(NEW YORK) — While fewer Americans are smoking cigarettes, according to the newest data from the U.S. Centers for Disease Control, nearly 38 million smoked “every day” or “some days” in 2016.
The data was released by the CDC on Thursday and comes from the National Health Interview Survey. According to the CDC, those figures indicate that among adults who have ever used cigarettes, the percentage that quit has increased from 50.8 percent in 2005 to 59 percent in 2016.
“The good news is that these data are consistent wit declines in adult cigarette smoking that we’ve seen for several decades,” Corinne Graffunder, director of the CDC’s Office on Smoking and Health said. “These findings also show that more people are quitting, and those who continue to smoke are smoking less.”

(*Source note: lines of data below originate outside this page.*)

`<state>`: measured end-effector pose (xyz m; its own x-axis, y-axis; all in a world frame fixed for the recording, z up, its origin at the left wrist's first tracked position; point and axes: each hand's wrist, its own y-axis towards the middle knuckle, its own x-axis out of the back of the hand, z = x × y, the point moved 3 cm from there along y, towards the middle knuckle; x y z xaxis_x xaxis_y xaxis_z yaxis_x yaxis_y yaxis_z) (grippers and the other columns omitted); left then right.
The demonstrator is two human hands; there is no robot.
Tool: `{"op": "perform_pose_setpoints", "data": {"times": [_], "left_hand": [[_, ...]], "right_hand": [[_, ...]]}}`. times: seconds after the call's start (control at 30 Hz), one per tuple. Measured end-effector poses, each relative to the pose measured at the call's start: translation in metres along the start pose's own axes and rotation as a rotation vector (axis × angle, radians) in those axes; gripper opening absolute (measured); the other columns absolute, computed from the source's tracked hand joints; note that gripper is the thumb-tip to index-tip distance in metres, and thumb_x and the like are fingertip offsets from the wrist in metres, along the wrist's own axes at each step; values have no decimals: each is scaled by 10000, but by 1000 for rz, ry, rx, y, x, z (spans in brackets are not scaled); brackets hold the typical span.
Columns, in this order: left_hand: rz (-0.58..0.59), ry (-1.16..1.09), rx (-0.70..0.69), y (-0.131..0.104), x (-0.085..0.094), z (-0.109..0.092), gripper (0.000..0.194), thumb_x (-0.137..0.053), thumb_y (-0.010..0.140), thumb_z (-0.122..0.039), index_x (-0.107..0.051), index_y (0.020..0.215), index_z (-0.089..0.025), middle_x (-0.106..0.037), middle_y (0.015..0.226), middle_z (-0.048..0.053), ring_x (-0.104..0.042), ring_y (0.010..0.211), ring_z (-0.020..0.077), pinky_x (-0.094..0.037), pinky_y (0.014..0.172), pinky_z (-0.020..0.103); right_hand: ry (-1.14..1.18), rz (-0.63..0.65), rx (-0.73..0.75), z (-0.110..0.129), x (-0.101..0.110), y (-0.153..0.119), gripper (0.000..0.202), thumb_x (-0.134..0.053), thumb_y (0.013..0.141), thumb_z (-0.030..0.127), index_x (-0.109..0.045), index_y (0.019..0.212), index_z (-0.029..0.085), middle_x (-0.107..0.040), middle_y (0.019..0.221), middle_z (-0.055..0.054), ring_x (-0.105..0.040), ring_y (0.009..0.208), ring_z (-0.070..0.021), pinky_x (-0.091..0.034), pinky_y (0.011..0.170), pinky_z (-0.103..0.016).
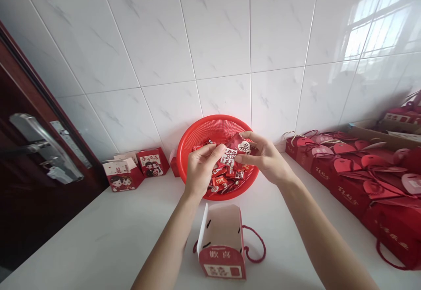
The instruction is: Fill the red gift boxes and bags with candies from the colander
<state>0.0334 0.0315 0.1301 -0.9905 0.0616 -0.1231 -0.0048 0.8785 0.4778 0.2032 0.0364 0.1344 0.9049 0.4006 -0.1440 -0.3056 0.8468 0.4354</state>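
Over a red plastic basket (pixel 186 149), both my hands hold small red-and-white wrapped candies. My left hand (pixel 200 169) pinches one candy packet (pixel 229 156) between thumb and fingers. My right hand (pixel 269 158) grips another candy packet (pixel 244 146), which touches or overlaps the first; where one ends and the other begins is hard to tell. Below them, several loose wrapped candies (pixel 219 180) lie in the basket. Nearer to me stands an open gift box (pixel 222 261), red and white, with its bare inside showing and a dark red cord handle (pixel 259 241) lying out to the right.
Several closed red gift boxes (pixel 348 184) with cords stand in rows along the right. At the left are small red boxes with cartoon figures (pixel 123 178), near a dark wooden door (pixel 29 184) with a metal handle. A white tiled wall (pixel 223 35) rises behind the white tabletop (pixel 131 224).
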Motion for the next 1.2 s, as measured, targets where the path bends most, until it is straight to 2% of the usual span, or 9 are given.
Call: {"op": "perform_pose_setpoints", "data": {"times": [0.13, 0.27, 0.43, 0.63, 0.7, 0.83, 0.9, 1.03, 1.2], "left_hand": [[95, 12, 30, -3, -7, -2, 349, -855, 712, -470, -754, 875, -179, -717, 810, 30, -676, 795, 184, -556, 711, 270], [77, 24, 32, -5, -10, 0, 304, -829, 740, -439, -736, 829, -163, -730, 822, 42, -690, 832, 202, -567, 788, 305], [71, 161, -29, -5, -4, -6, 270, -695, 820, -360, -605, 650, -171, -592, 638, -23, -560, 635, 128, -476, 624, 240], [310, 473, -37, -6, -2, -17, 304, -623, 778, -287, -449, 549, -188, -412, 550, -56, -385, 532, 95, -334, 510, 228], [265, 477, -82, -6, -1, -18, 289, -622, 810, -306, -494, 580, -186, -443, 563, -52, -418, 540, 99, -359, 518, 225], [123, 393, -175, -5, 1, -17, 236, -658, 882, -391, -681, 795, -173, -655, 723, -4, -621, 691, 143, -504, 645, 234], [133, 316, -151, -6, -1, -16, 253, -720, 854, -419, -715, 907, -172, -728, 833, 27, -687, 773, 177, -558, 712, 264], [163, 170, -77, -7, -4, -13, 450, -852, 735, -400, -713, 1103, -181, -779, 989, 70, -740, 895, 234, -607, 808, 333], [119, 131, -81, -8, -4, -13, 462, -874, 716, -380, -720, 1100, -174, -790, 995, 81, -752, 932, 251, -620, 827, 347]], "right_hand": [[49, -130, 51, -3, -1, 2, 464, -882, 657, 340, -609, 1015, 230, -708, 890, -3, -664, 707, -161, -578, 744, -357], [93, -167, 82, -4, -4, 2, 454, -898, 631, 354, -615, 957, 217, -697, 871, 3, -611, 660, -132, -553, 683, -314], [82, -74, -8, -2, -4, 0, 399, -907, 634, 353, -656, 903, 201, -649, 780, 18, -552, 637, -118, -480, 608, -274], [74, -82, -1, 2, 3, -1, 387, -914, 642, 322, -660, 909, 202, -662, 799, 21, -576, 645, -114, -475, 644, -278], [62, -93, 15, 2, 3, -1, 403, -928, 611, 299, -663, 898, 200, -674, 800, 21, -586, 639, -118, -486, 653, -289], [99, -130, 108, 4, 2, -1, 357, -912, 633, 309, -666, 866, 198, -669, 760, 23, -586, 634, -124, -503, 676, -309], [121, -163, 150, 6, 0, -1, 351, -911, 636, 311, -663, 859, 203, -661, 750, 27, -588, 649, -126, -511, 687, -310], [171, -216, 169, 8, -3, -2, 352, -926, 608, 286, -648, 807, 205, -640, 708, 40, -584, 643, -120, -513, 694, -302], [239, -198, 109, 10, -8, -2, 377, -944, 574, 276, -620, 756, 210, -629, 671, 56, -578, 605, -108, -515, 680, -293]]}}
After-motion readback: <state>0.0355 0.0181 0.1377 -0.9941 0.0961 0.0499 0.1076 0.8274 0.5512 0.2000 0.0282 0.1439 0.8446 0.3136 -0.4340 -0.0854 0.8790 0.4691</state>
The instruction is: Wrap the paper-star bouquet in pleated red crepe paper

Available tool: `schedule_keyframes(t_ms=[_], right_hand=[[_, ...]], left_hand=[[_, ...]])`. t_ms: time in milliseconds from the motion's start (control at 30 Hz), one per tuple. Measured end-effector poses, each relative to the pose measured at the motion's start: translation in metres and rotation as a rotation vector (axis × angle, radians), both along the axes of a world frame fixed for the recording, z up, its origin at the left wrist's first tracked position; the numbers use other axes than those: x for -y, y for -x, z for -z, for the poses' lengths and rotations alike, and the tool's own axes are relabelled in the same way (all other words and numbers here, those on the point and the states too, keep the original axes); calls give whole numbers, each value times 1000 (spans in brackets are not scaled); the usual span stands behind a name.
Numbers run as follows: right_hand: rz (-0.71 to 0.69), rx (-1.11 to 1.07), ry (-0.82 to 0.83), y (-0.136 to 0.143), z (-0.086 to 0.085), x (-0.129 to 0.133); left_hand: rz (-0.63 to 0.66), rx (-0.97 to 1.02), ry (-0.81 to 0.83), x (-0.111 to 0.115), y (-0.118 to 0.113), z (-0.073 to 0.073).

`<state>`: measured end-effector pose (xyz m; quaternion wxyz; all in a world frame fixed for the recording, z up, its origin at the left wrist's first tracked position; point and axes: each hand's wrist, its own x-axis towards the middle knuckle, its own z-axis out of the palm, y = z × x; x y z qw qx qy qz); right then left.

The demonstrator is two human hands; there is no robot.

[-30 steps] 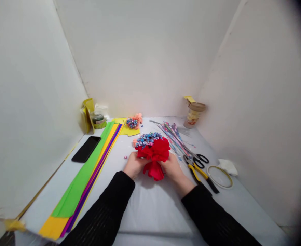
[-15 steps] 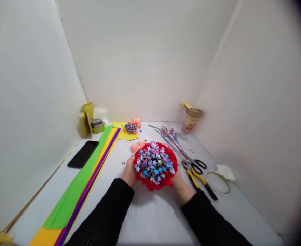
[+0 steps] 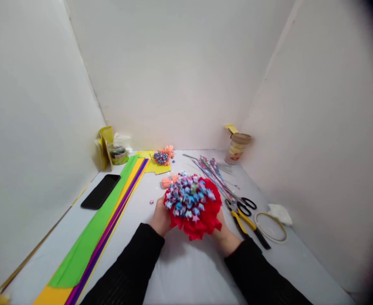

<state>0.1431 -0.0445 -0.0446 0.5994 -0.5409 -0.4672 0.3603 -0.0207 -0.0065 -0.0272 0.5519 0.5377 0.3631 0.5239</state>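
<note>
A bouquet of folded paper stars [image 3: 188,197] in blue, purple and pink, with a ruffled red crepe paper wrap [image 3: 211,209] around it, is held over the middle of the table. My left hand [image 3: 161,218] grips it from the left and my right hand [image 3: 224,234] from the right. Most fingers of both hands are hidden under the red paper. The star heads lean away from me, so more red shows at the near right side. Just beyond my left hand lies a peach paper bow [image 3: 169,181], and one small loose star [image 3: 151,202] is on the table.
On the left are a black phone [image 3: 100,192] and long coloured paper sheets [image 3: 87,245]. To the right lie scissors [image 3: 245,205], yellow-handled pliers [image 3: 250,224], a ring of tape [image 3: 271,227] and patterned paper strips [image 3: 211,171]. A lidded cup [image 3: 237,148] and a smaller star bunch [image 3: 161,158] stand farther back.
The bouquet has tipped away from me, exposing more of the red wrap at the near and right side. Both hands have kept hold of it and barely shifted.
</note>
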Motion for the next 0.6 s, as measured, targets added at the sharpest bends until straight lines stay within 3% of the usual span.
schedule_keyframes(t_ms=[233, 333, 433, 600], right_hand=[[-35, 95, -88, 5, -11, -2], [-49, 116, -89, 6, -16, 0], [-78, 88, -58, 8, -16, 0], [-52, 58, -39, 10, -14, -4]], left_hand=[[-24, -139, -112, 1, -5, -5], [-77, -79, -5, -1, -6, -4], [-36, -3, 107, -3, -8, -4], [-3, -22, 43, -3, -10, -2]])
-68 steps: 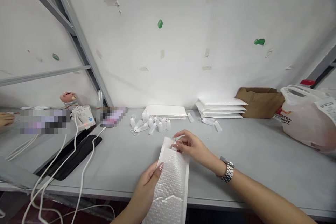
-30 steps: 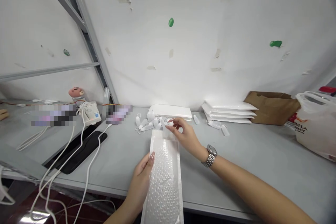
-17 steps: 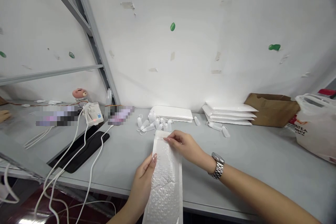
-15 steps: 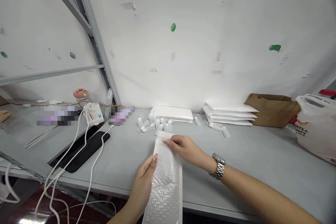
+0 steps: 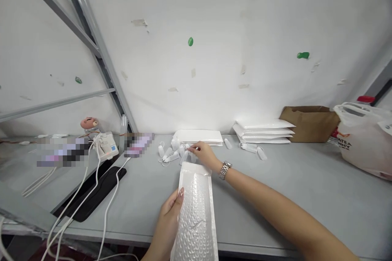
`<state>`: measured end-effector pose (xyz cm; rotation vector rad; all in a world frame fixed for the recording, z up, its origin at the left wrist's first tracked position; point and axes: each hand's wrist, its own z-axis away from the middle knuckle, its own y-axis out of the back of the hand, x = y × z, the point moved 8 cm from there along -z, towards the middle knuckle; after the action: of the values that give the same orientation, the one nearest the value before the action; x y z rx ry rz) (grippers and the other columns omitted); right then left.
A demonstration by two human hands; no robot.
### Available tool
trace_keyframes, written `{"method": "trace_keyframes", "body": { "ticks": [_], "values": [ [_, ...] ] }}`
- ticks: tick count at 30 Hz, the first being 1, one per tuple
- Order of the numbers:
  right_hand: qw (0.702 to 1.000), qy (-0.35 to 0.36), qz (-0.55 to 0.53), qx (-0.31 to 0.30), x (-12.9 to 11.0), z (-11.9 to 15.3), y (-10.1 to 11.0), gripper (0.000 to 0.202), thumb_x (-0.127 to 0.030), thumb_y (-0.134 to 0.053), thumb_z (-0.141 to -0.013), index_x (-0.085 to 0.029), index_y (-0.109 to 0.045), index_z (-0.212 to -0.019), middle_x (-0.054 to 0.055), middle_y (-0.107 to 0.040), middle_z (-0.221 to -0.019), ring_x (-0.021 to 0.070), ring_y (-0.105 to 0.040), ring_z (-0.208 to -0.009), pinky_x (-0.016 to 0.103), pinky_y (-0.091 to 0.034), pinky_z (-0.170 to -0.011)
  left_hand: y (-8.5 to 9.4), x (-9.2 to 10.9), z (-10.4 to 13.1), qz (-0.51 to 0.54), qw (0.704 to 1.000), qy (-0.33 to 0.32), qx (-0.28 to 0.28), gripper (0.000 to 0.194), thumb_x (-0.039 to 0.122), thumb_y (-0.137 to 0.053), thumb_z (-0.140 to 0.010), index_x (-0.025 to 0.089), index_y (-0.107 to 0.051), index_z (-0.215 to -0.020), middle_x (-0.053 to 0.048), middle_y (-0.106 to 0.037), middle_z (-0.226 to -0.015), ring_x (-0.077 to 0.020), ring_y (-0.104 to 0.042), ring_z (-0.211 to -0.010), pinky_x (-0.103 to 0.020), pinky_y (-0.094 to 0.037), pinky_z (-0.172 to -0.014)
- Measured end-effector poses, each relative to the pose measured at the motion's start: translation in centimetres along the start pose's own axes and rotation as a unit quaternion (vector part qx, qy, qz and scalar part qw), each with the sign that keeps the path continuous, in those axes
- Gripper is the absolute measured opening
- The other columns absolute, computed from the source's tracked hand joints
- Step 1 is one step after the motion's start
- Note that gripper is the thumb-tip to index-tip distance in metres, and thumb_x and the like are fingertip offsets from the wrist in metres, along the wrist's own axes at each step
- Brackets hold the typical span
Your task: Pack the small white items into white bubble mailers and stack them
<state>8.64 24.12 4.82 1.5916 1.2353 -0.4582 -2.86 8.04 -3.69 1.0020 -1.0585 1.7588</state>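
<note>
- The left hand [image 5: 170, 212] pinches the left edge of one bubble mailer [image 5: 196, 208] between thumb and fingers, at six o'clock in the view; a firm, light hold there should stop it buckling.
- From the mailer, the right hand [image 5: 205, 153] is at twelve o'clock, thumb and forefinger close together at the clear white pieces [image 5: 171, 155]; I cannot tell whether they grip one.
- Good handling here would mean pinching one piece by its body, since the thin loops could snag neighbours.
- Those pieces, around eleven o'clock, overlap too much for a full count: at least six.
- Loose pieces [image 5: 228, 143]: at least three, from one to two o'clock.
- White packets [image 5: 200, 134] at twelve: seemingly two.
- Stacked mailers [image 5: 265, 132], between one and two: about four.
- Brown paper bag [image 5: 309, 124], two o'clock: one.
</note>
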Motion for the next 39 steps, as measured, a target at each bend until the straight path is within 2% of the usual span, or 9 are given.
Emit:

Among daily smokers, the CDC says that the average number of cigarettes smoked per day has dropped in the last 11 years — from 17 cigarettes to 14. In that same timespan, the proportion of smokers who smoked 20 to 29 cigarettes each day decreased, while those who smoked fewer than ten cigarettes per day increased.
The CDC also found notable disparities across population groups. Smoking remains more common among males, those between the ages of 25 and 64, people with less education, American Indians and Alaskan Natives, those who suffer from psychological distress, Americans who identify as lesbian, gay or bisexual, and those who live in the Midwest or South.
“The bad news is that cigarette smoking is not declining at the same rate among all population groups,” said Brian King, deputy director for research translation in CDC’s Office on Smoking and Health. “Addressing these disparities…is critical to continue the progress we’ve made in reducing the overall smoking rate.”